The profile of the Chief Information Officer is changing. We've moved beyond the days when technical experience was the predominant qualification for the job. Now the CIO must be many things to many people, and one of the most important attributes he or she must bring to the job is leadership. Our interviews with more than 340 CIOs in North America and Europe indicate that leadership is about forming a view and rallying the organization around that vision to achieve results that are exceptional.
How is leadership demonstrated by the CIO? First and foremost, the CIO must be a very strong communicator, both orally and in print. When an executive recruitment firm, such as ours at Korn/Ferry, looks at CIO candidates, it discerns how well they communicate at different levels: with the CEO, peers, and subordinates.
The successful CIO must be able to speak in plain language, understanding that even the words themselves have changed. A management that once spoke of feedback loops, control systems, compliance and measurement devices now uses such words as empower-ment, alliances, shared values and consensus. Today's CIO must use multiple styles to communicate ideas and motivate people, articulating a vision for the IS group and its peers in other company functions.
Those who have obtained the best positions in our highest level searches not only understand how to be a good communicator but also know when to listen. Over and over, we are told that the best CIOs listen to their peers in finance, human resources, marketing and other departments. As CIOs rise ever higher on the organization chart, their inter-personal skills, a major function of leadership skills, must come to the forefront. Words that may not be part of the previous CIO vocabulary - such as empathy, openness, and candor - are often used to describe these successful CIO candidates. These individuals make their peers into confidants, promoting joint ownership of projects and communicating ideas and initiatives across the organization.
FULL COMPLEMENT OF SKILLS
What are the most important activities for CIOs to focus on if they wish to advance their career and expand their responsibilities? And what are the critical success factors for advancement, apart from leadership, in the near future?

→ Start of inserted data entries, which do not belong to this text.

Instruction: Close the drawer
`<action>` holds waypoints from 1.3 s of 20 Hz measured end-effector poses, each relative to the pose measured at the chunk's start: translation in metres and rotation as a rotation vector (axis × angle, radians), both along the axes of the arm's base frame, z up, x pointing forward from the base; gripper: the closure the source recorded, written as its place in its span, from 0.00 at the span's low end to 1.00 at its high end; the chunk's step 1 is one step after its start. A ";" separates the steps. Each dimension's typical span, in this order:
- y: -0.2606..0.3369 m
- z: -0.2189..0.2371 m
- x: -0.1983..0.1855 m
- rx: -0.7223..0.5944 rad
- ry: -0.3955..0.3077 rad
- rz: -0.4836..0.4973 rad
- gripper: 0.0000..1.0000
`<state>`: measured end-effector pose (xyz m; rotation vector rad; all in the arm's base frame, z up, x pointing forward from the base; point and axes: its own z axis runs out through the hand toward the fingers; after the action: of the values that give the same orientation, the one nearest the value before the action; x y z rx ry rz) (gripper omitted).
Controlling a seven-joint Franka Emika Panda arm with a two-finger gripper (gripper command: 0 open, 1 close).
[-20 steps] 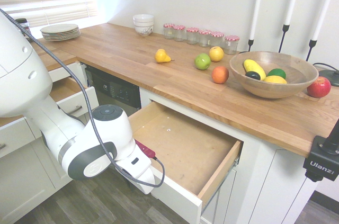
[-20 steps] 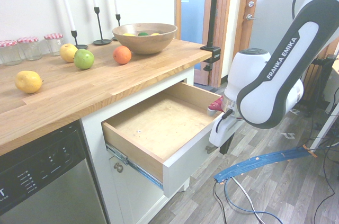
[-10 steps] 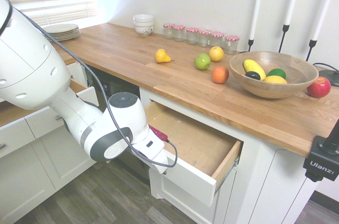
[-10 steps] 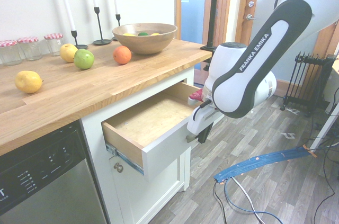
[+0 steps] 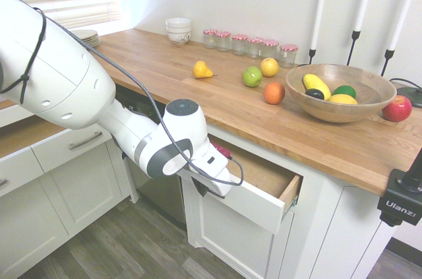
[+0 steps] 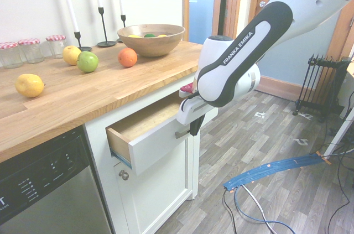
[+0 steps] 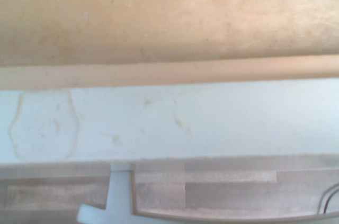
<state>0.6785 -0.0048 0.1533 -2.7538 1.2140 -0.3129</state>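
The wide drawer (image 5: 258, 204) under the countertop stands only partly out, its white front panel (image 6: 159, 146) tilted into view and a strip of plywood interior (image 5: 260, 172) still showing. My gripper (image 5: 206, 189) presses against the outer face of that panel at the silver bar handle (image 6: 181, 133), also seen from the other side as the gripper (image 6: 193, 127). The wrist view shows the plywood bottom (image 7: 169, 12), the white top edge of the front panel (image 7: 175, 121) and floor beyond it.
On the wooden countertop (image 5: 198, 104) sit loose fruit, a wooden bowl (image 5: 323, 111), jars and candlesticks. A narrower drawer (image 5: 72, 142) at the left stands open. The dishwasher (image 6: 44, 190) is beside the wide drawer. A white cabinet door (image 6: 160, 195) is below.
The drawer has slid well in, from almost fully out to a narrow opening. My gripper has travelled with its front panel toward the cabinet.
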 end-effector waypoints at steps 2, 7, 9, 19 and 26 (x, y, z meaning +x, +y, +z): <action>0.003 -0.002 0.013 0.001 -0.002 -0.003 1.00; 0.012 -0.003 0.041 -0.003 -0.019 -0.014 1.00; 0.011 -0.002 0.050 -0.004 -0.030 -0.022 1.00; 0.014 0.003 0.083 0.001 -0.016 -0.019 1.00; 0.014 0.004 0.095 0.001 -0.037 -0.025 1.00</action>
<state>0.7737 0.0094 0.1576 -2.7210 1.2394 -0.3641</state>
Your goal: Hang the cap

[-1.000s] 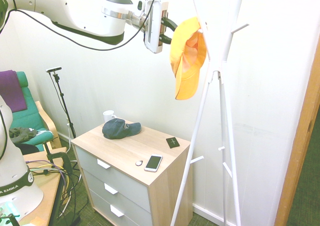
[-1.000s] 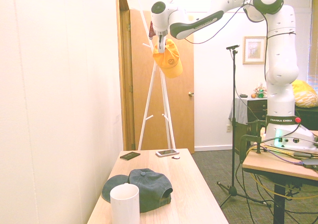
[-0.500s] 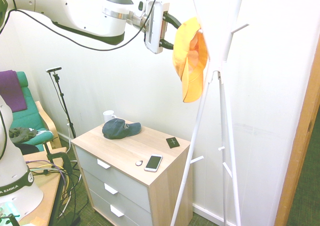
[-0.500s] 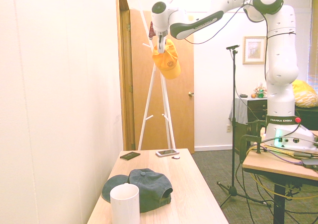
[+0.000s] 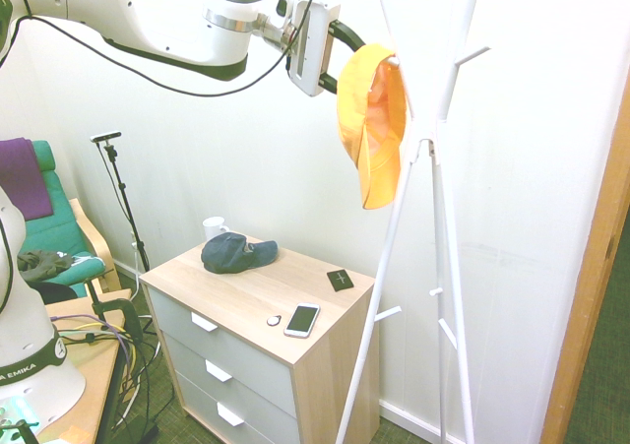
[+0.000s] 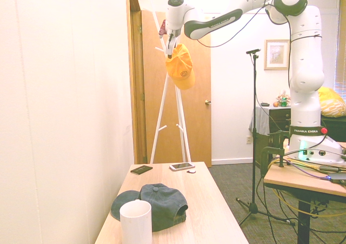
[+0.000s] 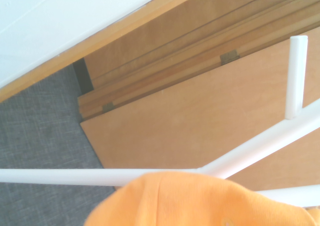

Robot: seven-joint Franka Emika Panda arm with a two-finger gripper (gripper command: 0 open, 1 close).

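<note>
The pincer, just left of the rack at peg height, has gone from clamped on the cap a second ago to fingers apart now, one dark finger still showing beside the crown. The cap has swung meanwhile: a second ago its hollow underside faced the first exterior camera, and now it hangs edge-on and straighter against the rack's left leg. My reading is that the release is made and the cap's weight rests on a peg, so the hanging looks essentially done; what remains is to draw the pincer clear without snagging the fabric.

The cap is bright orange-yellow cloth, crown uppermost against the rack's top, curved brim pointing down. In the second exterior view a small round badge shows on its front. In the wrist view its ribbed orange cloth fills the lower edge, with white rack bars crossing just behind it.
</note>
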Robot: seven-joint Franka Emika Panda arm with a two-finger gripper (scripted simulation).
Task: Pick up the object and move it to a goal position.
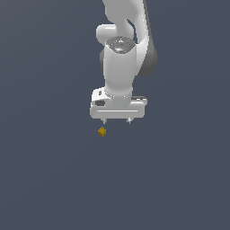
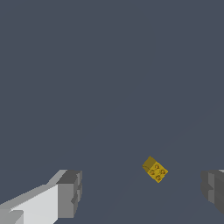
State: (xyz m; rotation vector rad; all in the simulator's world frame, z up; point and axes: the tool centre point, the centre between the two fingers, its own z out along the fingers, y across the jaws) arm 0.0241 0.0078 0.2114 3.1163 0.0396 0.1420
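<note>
The object is a tiny yellow-orange cube with a faint darker pattern, lying on the dark grey surface. In the exterior view it sits just below my white gripper, under the fingertip on the exterior view's left. The gripper points straight down, its two short fingers spread wide apart and empty. In the wrist view the cube lies between the two grey finger pads, nearer to the other pad, touching neither. The gripper is open.
The plain dark grey surface fills both views. The white arm rises above the gripper toward the top of the exterior view. No other object shows.
</note>
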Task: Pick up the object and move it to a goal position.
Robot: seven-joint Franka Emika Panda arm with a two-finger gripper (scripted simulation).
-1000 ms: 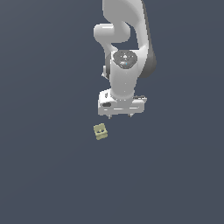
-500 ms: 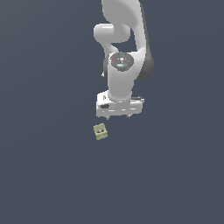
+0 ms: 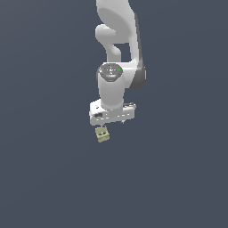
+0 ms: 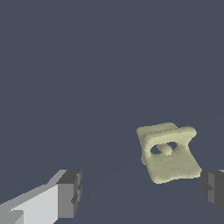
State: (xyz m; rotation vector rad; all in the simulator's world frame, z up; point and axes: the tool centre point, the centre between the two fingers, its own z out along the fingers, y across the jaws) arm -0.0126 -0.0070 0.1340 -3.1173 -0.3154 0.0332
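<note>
We see the white two-fingered gripper (image 4: pixel 140 197) spread wide, gripping nothing. The small pale yellow-green notched chunk (image 4: pixel 168 152) sits between its dark fingertips (image 4: pixel 70 199) (nearer one), untouched.

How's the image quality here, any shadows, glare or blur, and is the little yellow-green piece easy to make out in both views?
Exterior view: flat, even lighting, no cast shadow or glare; the object is small and soft-edged just below the gripper. Wrist view: the object is large and clear with gentle shading, its hollow visible; the fingers are cut off at the frame edges; no blur.
</note>
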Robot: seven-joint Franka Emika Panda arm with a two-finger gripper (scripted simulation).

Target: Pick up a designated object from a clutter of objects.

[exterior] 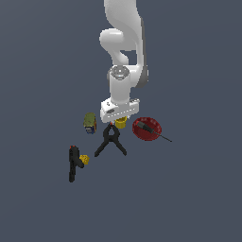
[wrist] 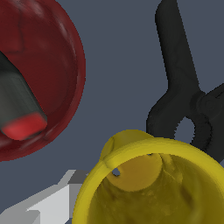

For the CIO to make a mark in the new, more people-oriented organizational universe, he or she must also be a technology guru, negotiator, project manager, fire-fighter and customer service representative. And let's not forget the ability to be responsive to business needs, while demonstrating good judgement and knowledge in selecting IT solutions that meet strategic goals.
Clearly, the ability to understand and effectively manage technology is of critical importance to the job, yet when selecting a CIO, Boards of Directors and CEOs almost always select the person who is able to readily articulate the technology vision. So despite the absolute need for technological competence, the selection process still puts a premium on communications skills. CEOs want today's CIOs to be enablers, with business acumen and presence in the boardroom, and the ability to manage and evangelize change, based on maintaining competi-tive advantage and leveraging the customer base.